- _Exercise requirements_
If a line of the data contains the word "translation", it is counted; report how many such lines there are and nothing else.

[Supplied entries Boundary: Start]

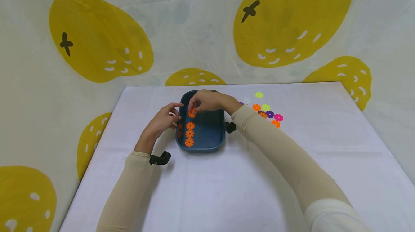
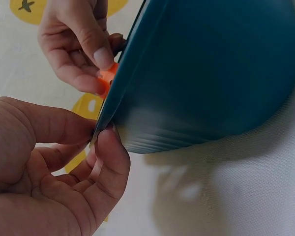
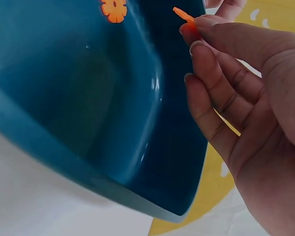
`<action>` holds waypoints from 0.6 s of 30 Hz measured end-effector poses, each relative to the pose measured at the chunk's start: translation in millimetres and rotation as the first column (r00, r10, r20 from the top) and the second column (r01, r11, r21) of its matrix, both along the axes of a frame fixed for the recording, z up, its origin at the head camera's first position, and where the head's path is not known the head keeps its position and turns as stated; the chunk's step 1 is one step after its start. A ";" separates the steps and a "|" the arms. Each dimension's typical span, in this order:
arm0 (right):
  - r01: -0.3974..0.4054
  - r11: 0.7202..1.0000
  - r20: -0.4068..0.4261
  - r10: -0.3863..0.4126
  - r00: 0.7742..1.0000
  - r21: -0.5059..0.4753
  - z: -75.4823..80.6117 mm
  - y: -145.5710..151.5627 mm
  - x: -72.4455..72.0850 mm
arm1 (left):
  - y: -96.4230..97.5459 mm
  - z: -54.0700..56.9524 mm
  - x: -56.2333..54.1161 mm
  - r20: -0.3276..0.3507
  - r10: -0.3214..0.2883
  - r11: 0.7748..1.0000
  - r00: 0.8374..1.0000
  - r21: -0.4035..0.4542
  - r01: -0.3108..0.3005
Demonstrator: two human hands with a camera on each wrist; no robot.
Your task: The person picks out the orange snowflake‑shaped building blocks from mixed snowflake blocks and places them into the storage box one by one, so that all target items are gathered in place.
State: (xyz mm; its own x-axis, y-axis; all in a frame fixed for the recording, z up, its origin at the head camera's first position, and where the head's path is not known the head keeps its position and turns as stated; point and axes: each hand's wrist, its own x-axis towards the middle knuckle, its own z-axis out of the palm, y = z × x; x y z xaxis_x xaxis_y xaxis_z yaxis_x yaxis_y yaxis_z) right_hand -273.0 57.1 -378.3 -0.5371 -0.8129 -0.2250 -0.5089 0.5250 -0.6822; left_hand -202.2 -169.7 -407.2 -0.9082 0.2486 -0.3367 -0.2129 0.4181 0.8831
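Orange flower-shaped piece (image 1: 192,113) pinched between right hand's (image 1: 207,101) thumb and fingertip, other fingers loosely bent; held over the left side of a blue tray (image 1: 207,149). Three orange discs (image 1: 189,133) lined up inside, from near-left corner along the left edge. Left hand (image 1: 162,120) grips the tray's left rim, fingers closed on it. Tray near the tabletop's (image 1: 207,188) far edge; mixed-colour pieces (image 1: 270,114) scattered to its right.

A beige left sleeve (image 1: 124,188) is fitting snugly, a matching right sleeve (image 1: 285,163) is wrinkling lightly, white outer fabric (image 1: 334,214) is overlapping it, curved black wrist devices (image 1: 161,158) are showing
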 end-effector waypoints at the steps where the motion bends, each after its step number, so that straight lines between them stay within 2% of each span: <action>1: 0.000 1.000 0.001 0.000 1.000 0.001 -0.1 -0.4 0.0 | -0.1 -0.2 -0.1 -0.001 -0.001 1.000 1.000 -0.001 0.001; 9: 0.006 1.000 0.018 -0.006 1.000 0.005 -1.7 -4.4 -0.4 | 0.3 -0.3 0.1 0.002 0.004 1.000 1.000 -0.002 -0.004; 18: 0.001 0.999 0.004 -0.001 1.000 0.054 -5.8 -10.0 0.1 | 0.0 -0.4 0.5 0.000 0.004 1.000 1.000 -0.003 -0.004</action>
State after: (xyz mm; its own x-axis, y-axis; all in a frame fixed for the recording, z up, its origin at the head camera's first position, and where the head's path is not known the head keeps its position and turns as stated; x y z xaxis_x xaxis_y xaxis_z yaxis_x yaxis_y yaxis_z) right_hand -272.8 47.1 -384.1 -0.5370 -0.7989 -0.2708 -0.5058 0.5619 -0.6545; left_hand -201.8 -169.7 -407.6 -0.9090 0.2444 -0.3376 -0.2147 0.4197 0.8819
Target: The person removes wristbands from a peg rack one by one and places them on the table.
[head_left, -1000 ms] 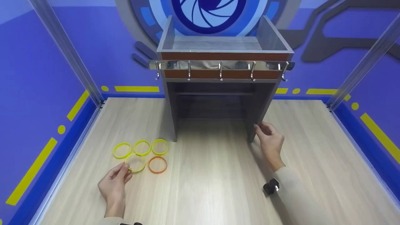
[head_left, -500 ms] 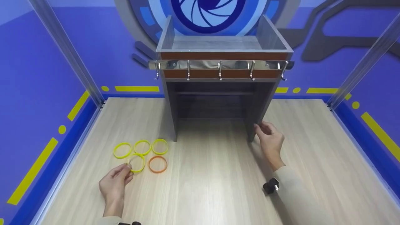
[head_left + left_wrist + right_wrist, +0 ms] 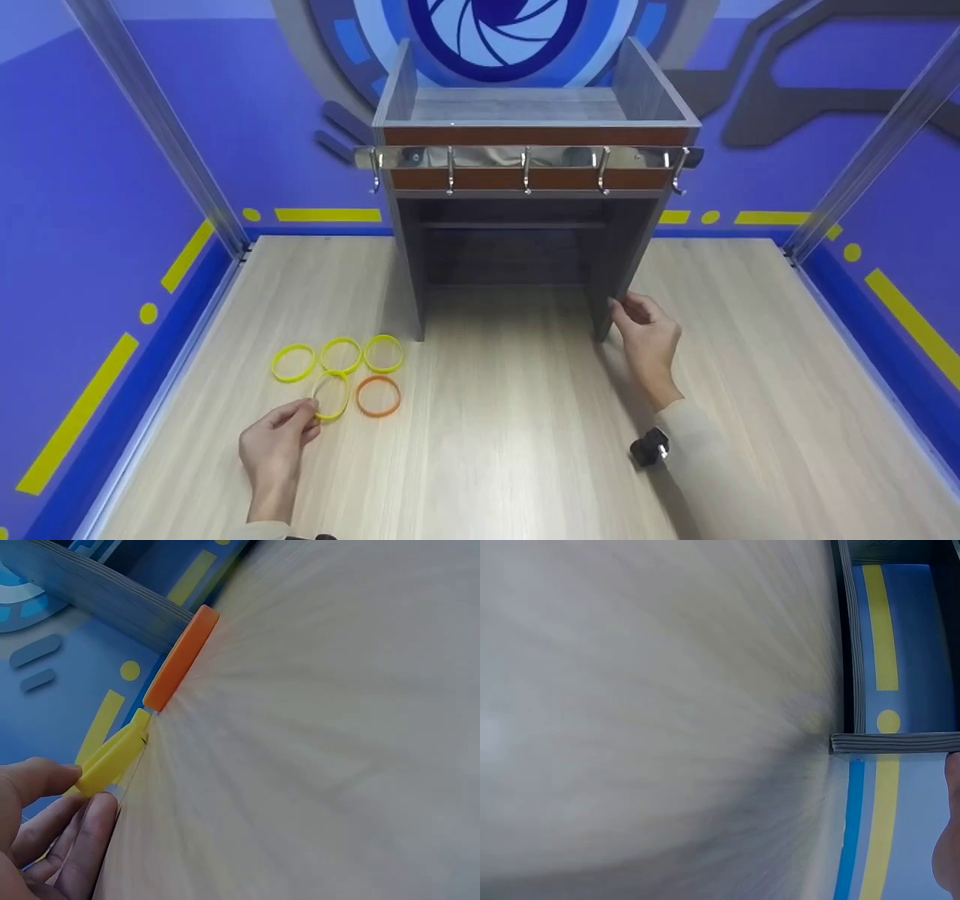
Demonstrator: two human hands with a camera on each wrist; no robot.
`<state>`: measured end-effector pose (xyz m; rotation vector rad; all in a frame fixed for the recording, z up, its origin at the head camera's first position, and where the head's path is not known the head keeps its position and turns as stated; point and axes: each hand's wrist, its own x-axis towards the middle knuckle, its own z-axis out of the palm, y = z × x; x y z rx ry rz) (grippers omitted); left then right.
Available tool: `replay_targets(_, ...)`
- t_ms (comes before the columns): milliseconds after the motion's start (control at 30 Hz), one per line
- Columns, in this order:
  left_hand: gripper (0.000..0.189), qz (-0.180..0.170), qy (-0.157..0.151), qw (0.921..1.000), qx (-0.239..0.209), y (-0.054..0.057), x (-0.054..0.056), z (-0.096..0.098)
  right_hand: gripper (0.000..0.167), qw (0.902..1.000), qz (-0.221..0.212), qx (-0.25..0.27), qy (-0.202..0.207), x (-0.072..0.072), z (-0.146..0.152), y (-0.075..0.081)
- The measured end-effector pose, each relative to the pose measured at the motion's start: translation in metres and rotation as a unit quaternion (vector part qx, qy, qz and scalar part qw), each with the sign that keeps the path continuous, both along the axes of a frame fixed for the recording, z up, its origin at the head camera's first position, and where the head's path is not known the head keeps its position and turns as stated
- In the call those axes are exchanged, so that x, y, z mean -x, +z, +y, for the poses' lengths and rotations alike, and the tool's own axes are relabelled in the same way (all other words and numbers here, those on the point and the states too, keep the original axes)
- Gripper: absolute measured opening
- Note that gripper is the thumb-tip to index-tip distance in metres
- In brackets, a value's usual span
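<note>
My left hand pinches a yellow silicone wristband between thumb and fingertips. In the head view the band stands tilted up on its edge; in the left wrist view the yellow band angles up from the fingertips. Just right of it an orange wristband lies flat on the table. Behind are three more yellow wristbands in a row. My right hand holds the front edge of the right side panel of a grey wooden rack, thumb at the edge, other fingers partly hidden on its outer side.
The rack carries a metal rail with several hooks across its front and an open tray on top. Its left side panel stands just behind the wristbands. Blue printed walls enclose the wooden table.
My left hand has shifted slightly right, and the yellow wristband it pinches has turned from lying nearly flat to a more upright tilt. My right hand stays on the panel.
</note>
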<state>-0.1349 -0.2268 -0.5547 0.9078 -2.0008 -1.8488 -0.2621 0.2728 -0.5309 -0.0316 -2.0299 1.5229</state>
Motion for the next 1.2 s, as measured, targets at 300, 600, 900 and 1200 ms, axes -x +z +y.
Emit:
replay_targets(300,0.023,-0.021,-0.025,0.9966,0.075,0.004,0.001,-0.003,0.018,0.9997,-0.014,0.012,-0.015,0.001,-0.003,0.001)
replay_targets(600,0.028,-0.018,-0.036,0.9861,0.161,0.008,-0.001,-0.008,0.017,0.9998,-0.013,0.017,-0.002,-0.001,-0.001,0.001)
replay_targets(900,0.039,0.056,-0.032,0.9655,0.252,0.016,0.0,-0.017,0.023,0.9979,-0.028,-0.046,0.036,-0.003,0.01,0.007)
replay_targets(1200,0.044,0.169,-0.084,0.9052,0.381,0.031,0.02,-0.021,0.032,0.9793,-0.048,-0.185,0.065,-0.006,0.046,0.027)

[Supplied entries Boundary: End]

- _Result of this task_
2